Once a valid \(Phi_{DP}\) profile has been established, the kdp_from_phidp functions can be used to retrieve \(K_{DP}\).

Please note that so far, the functions in this module were designed to increase performance. This was mainly achieved by allowing the simultaneous application of functions over multiple array dimensions. The only requirement to apply these function is that the range dimension must be the last dimension of all input arrays.

process_raw_phidp_vulpiani Establish consistent \(Phi_{DP}\) profiles from raw data.
kdp_from_phidp_finitediff Retrieves \(K_{DP}\) from \(Phi_{DP}\) by applying a moving window range finite difference derivative.
kdp_from_phidp_linregress Alternative \(K_{DP}\) from \(Phi_{DP}\) by applying a moving window linear regression.
kdp_from_phidp_convolution Alternative \(K_{DP}\) from \(Phi_{DP}\) by applying a convolution filter where possible and linear regression otherwise.
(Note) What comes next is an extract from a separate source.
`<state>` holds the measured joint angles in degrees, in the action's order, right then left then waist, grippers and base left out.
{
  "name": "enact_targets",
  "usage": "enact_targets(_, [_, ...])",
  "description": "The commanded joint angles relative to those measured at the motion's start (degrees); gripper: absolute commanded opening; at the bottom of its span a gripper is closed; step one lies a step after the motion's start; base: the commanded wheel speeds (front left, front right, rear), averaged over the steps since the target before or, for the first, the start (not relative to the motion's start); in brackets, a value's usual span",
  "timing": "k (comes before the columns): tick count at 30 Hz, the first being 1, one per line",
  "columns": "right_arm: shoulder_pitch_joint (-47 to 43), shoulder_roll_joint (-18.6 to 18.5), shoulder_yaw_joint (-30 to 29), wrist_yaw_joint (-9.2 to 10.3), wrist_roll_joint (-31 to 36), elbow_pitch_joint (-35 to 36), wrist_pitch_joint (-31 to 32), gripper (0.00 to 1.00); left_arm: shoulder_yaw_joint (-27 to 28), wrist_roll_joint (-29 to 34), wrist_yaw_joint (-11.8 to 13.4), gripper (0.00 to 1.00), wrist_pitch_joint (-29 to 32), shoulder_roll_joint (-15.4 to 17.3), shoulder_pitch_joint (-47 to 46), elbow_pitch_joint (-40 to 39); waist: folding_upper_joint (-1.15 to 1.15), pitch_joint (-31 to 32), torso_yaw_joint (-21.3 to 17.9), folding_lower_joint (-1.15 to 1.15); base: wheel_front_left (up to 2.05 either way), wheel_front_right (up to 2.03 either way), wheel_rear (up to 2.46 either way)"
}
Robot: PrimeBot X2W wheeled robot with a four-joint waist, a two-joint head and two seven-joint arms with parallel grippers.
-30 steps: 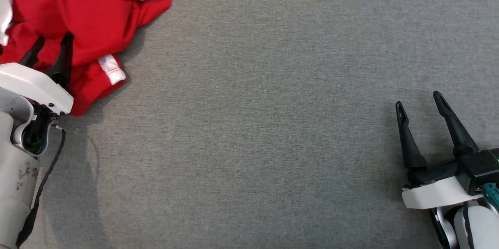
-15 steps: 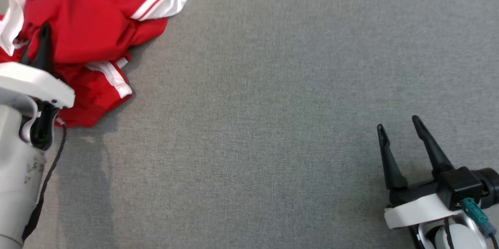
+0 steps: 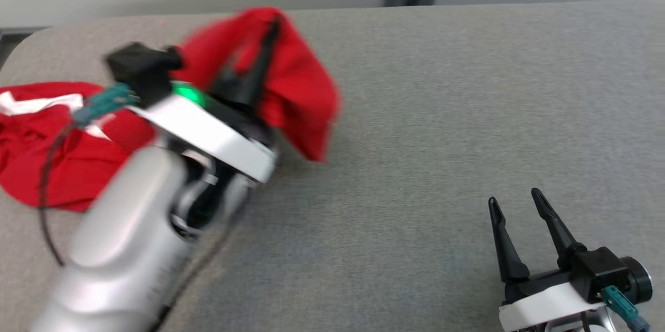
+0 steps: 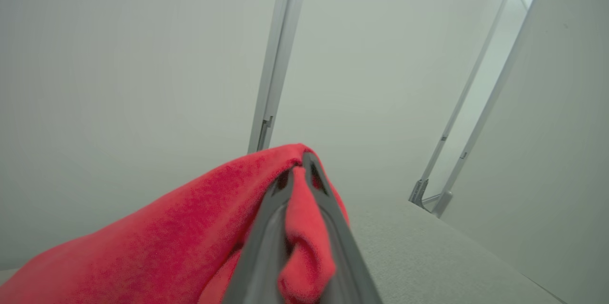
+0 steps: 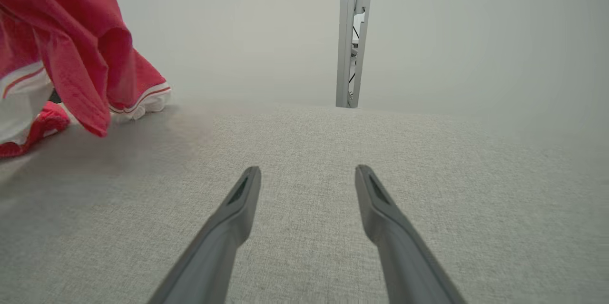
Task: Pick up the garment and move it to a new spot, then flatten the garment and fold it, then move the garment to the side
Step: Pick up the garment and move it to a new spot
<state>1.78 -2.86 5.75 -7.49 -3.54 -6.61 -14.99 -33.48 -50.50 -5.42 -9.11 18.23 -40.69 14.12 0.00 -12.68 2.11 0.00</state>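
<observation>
My left tool (image 4: 297, 163) is clamped on a fold of the red garment (image 3: 304, 88). Its fingers point up and away from me and hold that end above the grey surface (image 3: 441, 114). The garment's long axis runs from the raised fold down and leftward to a crumpled heap at the surface's far left, where white trim shows. The head view blurs it. My right tool (image 3: 514, 202) sits at the near right, fingers apart, gripping nothing.

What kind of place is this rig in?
Probably a lab or test room: a grey fabric-topped table, a bare pale wall, a metal post behind it, and a red garment as workpiece.
</observation>
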Motion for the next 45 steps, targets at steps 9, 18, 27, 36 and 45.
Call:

kdp_from_phidp_sobel Alternative \(K_{DP}\) from \(Phi_{DP}\) by applying a sobel filter where possible and linear regression otherwise.
unfold_phi_vulpiani Alternative phase unfolding which completely relies on Kdp.
unfold_phi Unfolds differential phase by adjusting values that exceeded maximum ambiguous range.
linear_despeckle Remove floating pixels in between NaNs in a multi-dimensional array.
texture Compute the texture of the data by comparing values with a 3x3 neighborhood (based on [Gourley et al., 2007]).